Haunted Places: Fort Ticonderoga
Fort Ticonderoga is an 18th century military fort built during the time of the seven-year French and Indian War in Ticonderoga, New York. This particular stretch of land has seen countless battles, with more suffering and death than one could fathom in a lifetime, including many that have failed to reach our history books. Thus the stories of the Fort Ticonderoga haunting don’t seem nearly so far-fetched.
For centuries past, tens of thousands of years in fact, the territory that is now occupied by Fort Ticonderoga was the home of varying Native tribes. Of this past history, we have little knowledge as to actual events that took place, but the era itself speaks for the hardships likely endured over that amount of time.
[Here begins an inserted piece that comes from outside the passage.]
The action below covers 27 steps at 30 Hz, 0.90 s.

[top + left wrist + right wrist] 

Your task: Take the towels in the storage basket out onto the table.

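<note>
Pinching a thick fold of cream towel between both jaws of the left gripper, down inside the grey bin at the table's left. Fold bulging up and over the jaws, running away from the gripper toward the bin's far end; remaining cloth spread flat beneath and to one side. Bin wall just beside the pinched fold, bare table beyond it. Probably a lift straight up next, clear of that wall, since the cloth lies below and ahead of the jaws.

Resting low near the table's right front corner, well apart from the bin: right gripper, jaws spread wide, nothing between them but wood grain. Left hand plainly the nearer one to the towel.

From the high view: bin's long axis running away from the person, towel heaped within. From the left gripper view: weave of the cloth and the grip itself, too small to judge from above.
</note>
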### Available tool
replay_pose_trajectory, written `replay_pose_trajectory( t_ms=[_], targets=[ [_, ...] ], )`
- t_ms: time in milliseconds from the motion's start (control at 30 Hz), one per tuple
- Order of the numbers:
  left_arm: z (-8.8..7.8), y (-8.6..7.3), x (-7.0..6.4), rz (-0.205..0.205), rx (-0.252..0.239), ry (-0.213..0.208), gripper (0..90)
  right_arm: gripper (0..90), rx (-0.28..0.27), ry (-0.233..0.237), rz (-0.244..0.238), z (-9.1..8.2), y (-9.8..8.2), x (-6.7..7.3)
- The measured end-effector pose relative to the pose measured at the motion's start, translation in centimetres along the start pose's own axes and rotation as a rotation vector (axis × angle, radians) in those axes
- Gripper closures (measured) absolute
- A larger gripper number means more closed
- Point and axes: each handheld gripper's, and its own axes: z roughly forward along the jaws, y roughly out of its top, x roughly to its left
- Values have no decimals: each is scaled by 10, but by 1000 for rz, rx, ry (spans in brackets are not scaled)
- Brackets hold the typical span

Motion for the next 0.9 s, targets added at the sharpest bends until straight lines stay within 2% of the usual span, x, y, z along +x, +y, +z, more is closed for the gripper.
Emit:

Then about 400 years ago, Samuel de Champlain discovered the terrain after a long voyage from Europe. It wasn’t until 1754 that the French began constructing Fort Ticonderoga to defend what is now upstate New York, at the southern end of Lake Champlain. The fort, completed in 1757, was detrimental in the defensive stance of the French and Native American armies as they battled with Great Britain for control of the new land.
The French were able to resist a massive army of 16,000 British with a mere 4,000 within Fort Ticonderoga’s walls in 1758.
There was one crucial mistake that the French did not foresee when they chose the location for the military stronghold, and that was the high land in the distance. Not once, not even twice, but three times, the defenders of Fort Ticonderoga were forced into surrender when the highland was immensely occupied, threatening the fort and all of its inhabitants. The British pulled this off in 1759, and it happened again in 1775 during the American Revolutionary War. Two years later, the British took the fort back from the Americans with the same high-ground tactics.
The British had little use for the fortress by 1781 and, for obvious reasons, it hasn’t been used for military defense since then.
In the 1800’s it became a mere tourist lure and has remained so, restored by private owners in the early 1900’s. Fort Ticonderoga now serves as a research center, museum and tourist attraction.
It is immeasurable the sheer multitude of men who lost their lives upon these grounds, within and surrounding Fort Ticonderoga. So much anguish, distress and torment would certainly have left the mark of its forceful energy scoring the land.
Fort Ticonderoga is haunted beyond appraisal. Paranormal investigators have caught a plethora of ghostly activity and have yet to begin an estimation of just how many specters haunt Fort Ticonderoga. A troop of soldiers with a distinct French accent can be heard in the night air. The marching footfalls and rhythmic beat of hoofs echo across the grounds. Red coated apparitions march the hillsides. Shadows and silhouettes appear in the windows.
The fort actually hosts a Ghost Tour on most Friday and Saturday nights so that guests can come and have a chance to experience the haunting of Fort Ticonderoga. The tour includes recounts of the stories of hauntings as told by staff and visitors, tracing their steps along the grounds in all places where paranormal activity was most frequently reported.